I looked out at the haze and stroked. Maybe one reason the fog was so thick was that some of the murk that had been clouding my own mind was finally leaking out. Wishful thinking, maybe, but you could argue that was the same philosophy that had already carried me alive and intact over more than a few rapids in the last several weeks. Wishful thinking and luck.

Riding the rapids does take a toll, though. The end of the mess in Oolsmouth had left me in a daze; how much so was only becoming clear to me now that I was coming out of it. In my stupor, flowing along with the current, I’d taken some actions that didn’t seem entirely well-chosen now in retrospect. Drifting out to the Oolsmouth docks and linking up with Shaa and the Karlinis for the ride to Peridol was one of them.

It had seemed to make sense at the time. I’d felt like I needed reinforcements around, enough to provide me with a breather to rethink and regroup. I also hadn’t been looking forward to walking or hanging onto a horse all the way from Oolsmouth to Peridol. On the other hand, for anybody who might be watching me, I’d now reinforced my connection with the others and in effect dragged them even deeper into my own problems. I know, I know, “anybody who might be watching me” sounds paranoid to the extreme. Paranoid I may have been, but there was still the evidence of recent twists and turns to show that in the case paranoia was the most conservative of strategies; I was as sure of that as, well, as my own name. Of course, considering that I didn’t have the slightest idea of what my name actually was, that gives a pretty good outline of the state of affairs.

They’d been calling me the Creeping Sword. An alias like that is enough to send anyone with a modicum of taste back to bed with an icebag, I know, but unfortunately it was really my own fault. There’d been that case I’d just finished involving this Sword guy, see, and the name was so cheesy it stuck in the front of my mind. When I fell in with Max and Shaa and they wanted some handle to address me by it was the first thing I could think of. Like most first thoughts, it left endless possibilities for recrimination after the fact. It beat “hey you over there in the corner,” I guess, but both of them had about the same relationship to anything approaching the real me. At least, I hoped they did. None of us really knew, which was yet another way of popping the situation into a nutshell. Of course, a patronymic like the Creeping Sword was certainly the least of my worries.

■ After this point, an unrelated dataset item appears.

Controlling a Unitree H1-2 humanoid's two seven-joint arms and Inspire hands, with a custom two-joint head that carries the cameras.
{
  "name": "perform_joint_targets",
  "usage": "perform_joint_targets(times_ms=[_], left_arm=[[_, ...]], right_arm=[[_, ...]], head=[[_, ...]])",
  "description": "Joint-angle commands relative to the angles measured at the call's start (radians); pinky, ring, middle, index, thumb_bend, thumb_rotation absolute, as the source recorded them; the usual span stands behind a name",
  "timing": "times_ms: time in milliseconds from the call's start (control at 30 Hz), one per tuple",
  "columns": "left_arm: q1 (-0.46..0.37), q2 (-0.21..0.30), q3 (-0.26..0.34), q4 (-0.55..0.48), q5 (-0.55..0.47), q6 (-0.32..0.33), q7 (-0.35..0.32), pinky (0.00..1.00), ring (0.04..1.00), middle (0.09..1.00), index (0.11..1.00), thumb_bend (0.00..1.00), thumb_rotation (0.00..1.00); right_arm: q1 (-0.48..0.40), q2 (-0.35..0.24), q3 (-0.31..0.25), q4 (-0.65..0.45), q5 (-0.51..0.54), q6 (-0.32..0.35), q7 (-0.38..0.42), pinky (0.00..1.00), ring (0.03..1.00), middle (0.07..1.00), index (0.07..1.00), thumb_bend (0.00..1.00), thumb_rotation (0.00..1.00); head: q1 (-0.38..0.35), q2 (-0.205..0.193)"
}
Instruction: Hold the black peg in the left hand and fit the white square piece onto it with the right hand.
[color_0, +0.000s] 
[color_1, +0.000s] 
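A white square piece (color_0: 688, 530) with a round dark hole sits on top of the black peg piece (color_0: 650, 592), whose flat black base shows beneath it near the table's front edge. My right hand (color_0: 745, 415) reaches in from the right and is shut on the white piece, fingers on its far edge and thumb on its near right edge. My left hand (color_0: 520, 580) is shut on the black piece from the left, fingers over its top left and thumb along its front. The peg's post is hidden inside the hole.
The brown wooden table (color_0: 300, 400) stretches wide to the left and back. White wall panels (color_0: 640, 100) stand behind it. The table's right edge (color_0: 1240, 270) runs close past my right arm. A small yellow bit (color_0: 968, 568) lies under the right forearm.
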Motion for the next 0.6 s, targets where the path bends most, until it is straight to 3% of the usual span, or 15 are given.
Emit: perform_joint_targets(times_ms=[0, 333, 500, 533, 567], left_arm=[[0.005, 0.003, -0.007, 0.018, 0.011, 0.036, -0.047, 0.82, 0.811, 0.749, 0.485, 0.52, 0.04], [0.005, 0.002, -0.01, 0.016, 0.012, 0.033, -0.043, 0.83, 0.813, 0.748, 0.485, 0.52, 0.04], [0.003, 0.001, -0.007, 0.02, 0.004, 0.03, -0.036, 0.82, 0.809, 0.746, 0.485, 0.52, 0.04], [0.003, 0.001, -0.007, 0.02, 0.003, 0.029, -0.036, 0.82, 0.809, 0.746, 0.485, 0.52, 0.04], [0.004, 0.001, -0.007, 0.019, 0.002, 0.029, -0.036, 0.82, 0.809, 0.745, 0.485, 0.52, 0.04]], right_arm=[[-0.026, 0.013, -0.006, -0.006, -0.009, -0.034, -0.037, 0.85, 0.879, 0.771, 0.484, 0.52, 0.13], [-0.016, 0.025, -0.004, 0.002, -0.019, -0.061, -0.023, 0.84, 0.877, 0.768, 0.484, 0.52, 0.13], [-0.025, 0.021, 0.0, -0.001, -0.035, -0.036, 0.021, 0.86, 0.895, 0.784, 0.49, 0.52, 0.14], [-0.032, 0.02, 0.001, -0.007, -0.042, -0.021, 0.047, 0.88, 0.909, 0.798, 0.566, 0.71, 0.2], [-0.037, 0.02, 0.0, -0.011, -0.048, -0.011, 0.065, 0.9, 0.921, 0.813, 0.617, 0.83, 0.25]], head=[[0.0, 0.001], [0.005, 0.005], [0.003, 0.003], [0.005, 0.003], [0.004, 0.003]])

Just because I had problems, though, didn’t mean they were all equally difficult to address. Even if joining the Not Unreasonable Profit had been a bad idea it still might not have been too late to escape the repercussions, which is why I found myself out alone in a rowboat in the middle of the night in the middle of the ocean. From my vantage point at the moment, this was not the first time one of my solutions looked less appealing than the problem it was supposed to solve. Nevertheless, if I could make it to shore it shouldn’t be more than a three- or four-day walk into Peridol along the coast road. That sounded like a good investment. A stout hike was probably the perfect prescription for draining the last dregs of goo from my mind. That’s what Shaa had said, anyway, and prescriptions were his business.

There wasn’t much question about the hike’s destination, either; Peridol was clearly the place to be heading. Whatever your question might be, Peridol was always the leading place to find answers. Of course, Peridol being what it was there were usually more answers than questions, and if you hadn’t thought to bring a question with you, Peridol was more than happy to provide you with more than enough of its own. That was Peridol during normal times. During the Knitting season, that should apply at least double; maybe even triple, who knew? Since Peridol was Peridol, someone probably had the multiplier posted somewhere, with a back room full of probabilists arguing over the odds.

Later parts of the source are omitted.